Supporters of the University of Hawaii at Hilo Daniel K. Inouye College of Pharmacy were pleased this month, if not surprised, to once again receive support from Gov. Neil Abercrombie in their quest to obtain funding for a permanent building.

On Dec. 16, Abercrombie ranked the College of Pharmacy as his No. 1 priority for UH System capital improvement projects on his Executive Supplemental Budget for the 2013-15 Fiscal Biennium. The move mirrored the same recommendation he made to legislators last year. The UH Board of Regents also ranked the project as its No. 1 priority. Those shows of support failed, however, to drum up enough support for the project, and legislators ultimately shot the plan down.

Some opponents of the project balked at the total cost and scope of the project, said College of Pharmacy Dean John Pezzuto.

“There were a few comments that came back after the last round (in the Legislature) that were understandable,” he said. “One was that there were some concerns about the design of the building, so we’ve taken care of that. We’ve redesigned it, scaled back.”

The building had originally been designed as a two-phase project, with the first requiring $38 million, and the second being funded with $20 million raised through private partnerships, Pezzuto said. The redesign now calls for a single, $33 million phase, which should make the building more palatable to legislators, he said.

In an interview Friday, state Sen. Russell Ruderman said that he, like a lot of people in Hilo, had been surprised when the project wasn’t approved last year.

“I’m naive and optimistic by nature, and I always figured it was going to happen,” he said. “It was just below the cut last year, for a variety of reasons.”

Largely, he said, legislators who didn’t support the project appeared to be making a statement with the decision that they were trying to be more fiscally conservative, Ruderman said.

“That’s the general thing the building was a victim of,” he said.

He added that a few legislators have also expressed the desire that the College of Pharmacy be moved to Oahu.

“I find that, by nature, absurd,” he said. “I’ve heard that from two or three people, and one person in position of power on the House side. … What’s a student’s cost of living on Oahu vs.

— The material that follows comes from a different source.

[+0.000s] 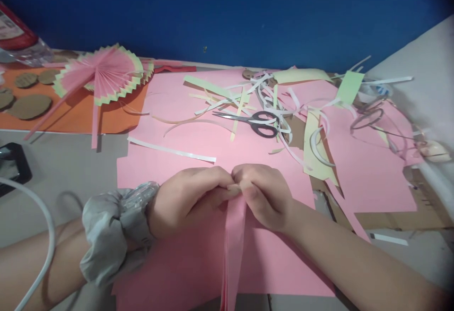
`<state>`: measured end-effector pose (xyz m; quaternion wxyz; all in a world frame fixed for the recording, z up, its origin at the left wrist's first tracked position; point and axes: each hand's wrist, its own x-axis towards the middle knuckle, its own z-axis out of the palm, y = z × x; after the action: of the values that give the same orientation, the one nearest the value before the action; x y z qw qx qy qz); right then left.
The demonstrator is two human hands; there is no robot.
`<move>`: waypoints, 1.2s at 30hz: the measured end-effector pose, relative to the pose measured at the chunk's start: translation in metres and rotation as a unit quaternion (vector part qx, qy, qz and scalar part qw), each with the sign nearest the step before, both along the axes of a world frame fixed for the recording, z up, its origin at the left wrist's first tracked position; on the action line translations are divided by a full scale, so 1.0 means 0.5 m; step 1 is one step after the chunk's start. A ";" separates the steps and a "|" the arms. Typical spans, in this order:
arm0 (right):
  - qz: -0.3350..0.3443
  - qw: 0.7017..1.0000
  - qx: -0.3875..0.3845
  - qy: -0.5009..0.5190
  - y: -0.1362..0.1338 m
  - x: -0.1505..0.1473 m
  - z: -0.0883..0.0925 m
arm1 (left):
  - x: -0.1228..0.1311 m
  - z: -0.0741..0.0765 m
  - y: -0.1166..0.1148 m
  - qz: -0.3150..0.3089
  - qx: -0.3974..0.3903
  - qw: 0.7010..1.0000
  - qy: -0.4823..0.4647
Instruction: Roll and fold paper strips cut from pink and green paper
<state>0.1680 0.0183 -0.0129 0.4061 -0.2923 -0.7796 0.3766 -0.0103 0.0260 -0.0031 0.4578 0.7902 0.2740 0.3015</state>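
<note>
Both hands meet at the middle over a large pink paper sheet (170, 263). My left hand (193, 193), with a grey scrunchie (104, 235) on its wrist, pinches the top end of a narrow folded strip of pink paper (234, 249). My right hand (266, 195) is closed on the same end, its thumb pressed against it. Several layers show along the strip's left edge, and it hangs down towards the bottom of the view. The fingers hide its top end. Beyond the hands lie black-handled scissors (264, 124) and a white paper strip (172, 150).
A pleated pink and green paper fan (106, 72) rests on orange paper (131, 119) with cardboard discs (30, 107). Paper scraps (241, 98) lie tangled around the scissors. Eyeglasses (367, 119) are at right, a bottle (21, 37) at far left. A white cable (51, 235) crosses the left forearm.
</note>
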 end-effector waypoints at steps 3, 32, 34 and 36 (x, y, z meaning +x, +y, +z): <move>-0.023 0.999 -0.007 -0.024 -0.001 -0.002 0.008 | 0.000 -0.003 0.000 0.002 -0.033 0.999 0.000; -0.002 0.963 -0.266 -0.033 0.014 -0.010 0.012 | 0.008 -0.002 0.007 0.083 -0.274 0.956 -0.057; 0.008 0.960 -0.278 -0.019 0.014 -0.012 0.012 | 0.008 -0.005 0.007 0.092 -0.269 0.956 -0.066; 0.025 0.957 -0.289 -0.005 0.014 -0.014 0.014 | 0.008 -0.008 0.008 0.108 -0.259 0.956 -0.081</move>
<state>0.1608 0.0254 -0.0060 0.2905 -0.3798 -0.6464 0.5946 -0.0063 0.0301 -0.0072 0.6323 0.5828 0.3889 0.3307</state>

Hilo? Housing costs alone are going to be three times as much. And it’s already overcrowded, with traffic and parking problems. Hilo is able to expand in that sense. Also, part of the college’s justification is to have it based in a rural area.”

Ruderman said that while he already has had high hopes for the project earning approval this time around, the governor’s support will make the job of selling the building to legislators that much more convincing.

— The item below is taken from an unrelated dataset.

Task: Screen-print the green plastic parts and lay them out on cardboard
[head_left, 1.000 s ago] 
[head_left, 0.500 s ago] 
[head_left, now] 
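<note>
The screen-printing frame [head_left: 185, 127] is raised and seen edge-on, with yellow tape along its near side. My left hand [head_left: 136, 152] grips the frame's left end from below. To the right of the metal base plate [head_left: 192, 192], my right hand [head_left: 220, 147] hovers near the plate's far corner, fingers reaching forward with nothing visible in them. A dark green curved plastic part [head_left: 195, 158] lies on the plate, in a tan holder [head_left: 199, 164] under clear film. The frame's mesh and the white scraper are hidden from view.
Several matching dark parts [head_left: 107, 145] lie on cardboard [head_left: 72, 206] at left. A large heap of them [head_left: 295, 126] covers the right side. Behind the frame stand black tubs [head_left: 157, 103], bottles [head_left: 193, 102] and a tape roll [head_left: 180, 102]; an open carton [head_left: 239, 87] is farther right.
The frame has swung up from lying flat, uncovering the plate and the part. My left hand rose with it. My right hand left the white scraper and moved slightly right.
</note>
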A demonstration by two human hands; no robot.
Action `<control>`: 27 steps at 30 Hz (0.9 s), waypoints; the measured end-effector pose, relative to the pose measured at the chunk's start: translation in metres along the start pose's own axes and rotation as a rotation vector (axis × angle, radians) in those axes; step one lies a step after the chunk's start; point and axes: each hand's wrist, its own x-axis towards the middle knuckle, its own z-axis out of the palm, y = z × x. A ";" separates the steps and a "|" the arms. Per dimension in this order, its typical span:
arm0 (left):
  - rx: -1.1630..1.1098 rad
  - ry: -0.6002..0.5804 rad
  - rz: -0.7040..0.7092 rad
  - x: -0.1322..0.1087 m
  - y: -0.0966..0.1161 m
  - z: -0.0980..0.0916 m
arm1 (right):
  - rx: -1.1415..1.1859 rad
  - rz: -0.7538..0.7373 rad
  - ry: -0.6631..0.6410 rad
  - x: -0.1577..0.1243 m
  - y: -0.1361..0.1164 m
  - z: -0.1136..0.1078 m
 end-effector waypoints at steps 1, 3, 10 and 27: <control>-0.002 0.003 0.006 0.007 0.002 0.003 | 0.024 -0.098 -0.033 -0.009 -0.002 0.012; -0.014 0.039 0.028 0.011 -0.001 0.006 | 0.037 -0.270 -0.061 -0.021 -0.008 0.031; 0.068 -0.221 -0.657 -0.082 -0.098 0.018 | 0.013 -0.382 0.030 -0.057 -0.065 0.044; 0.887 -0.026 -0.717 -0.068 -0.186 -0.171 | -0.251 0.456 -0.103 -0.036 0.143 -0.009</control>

“I do think it’s a very large statement to make it his top priority,” he said of Abercrombie. “The governor has his friends, and his enemies, but he’s got a bully pulpit, and he’s going to be able to pound the drum for this. It’s a big deal.”

Pezzuto said he and other university administrators continue to work hard to head off any issues that might serve to hurt support for the building. Without a building, the college’s accreditation is likely in jeopardy, he said.

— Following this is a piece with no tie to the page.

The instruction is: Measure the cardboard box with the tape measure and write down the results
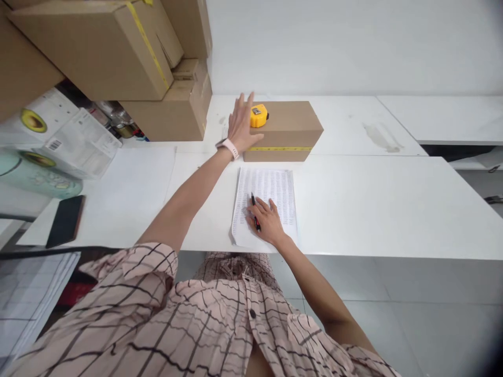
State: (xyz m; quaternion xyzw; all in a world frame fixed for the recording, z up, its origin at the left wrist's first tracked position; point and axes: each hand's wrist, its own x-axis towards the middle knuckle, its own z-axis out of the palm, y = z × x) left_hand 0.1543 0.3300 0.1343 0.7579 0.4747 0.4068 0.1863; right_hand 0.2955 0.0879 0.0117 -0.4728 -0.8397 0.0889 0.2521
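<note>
My left hand [240,125] reaches over the left end of a long cardboard box [285,116], its fingers spread beside a yellow tape measure [259,116] on the box top. I cannot tell whether the fingertips touch the tape measure. A yellow strip with markings runs along the box's front side. My right hand [268,222] rests on a printed sheet [271,180] with columns of small text. A black and red pen [257,224] lies under its fingers, partly hidden by them, its tip pointing away from me.
Cardboard boxes [90,47] are stacked at the back left, one with a yellow strip hanging down it. Cartons with avocado pictures [58,131], a mint-green cylinder [43,173], a phone [66,220] and blank white paper [131,178] are on the left. The white table's [373,209] front edge is near my body.
</note>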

“Now is the time to do something,” he said. “First of all, because we deserve it, and second of all to avoid dire consequences. … It’s a critical time in our development.”

While the UH Board of Regents recently instituted a moratorium on all new building projects as it tries to keep up with badly needed repairs and maintenance, the College of Pharmacy project has been included on a list of exceptions that were made for projects that have been labeled by the university as “critically important,” Pezzuto said.

“We are on that list, and we are ranked as the No. 1 top priority,” he said.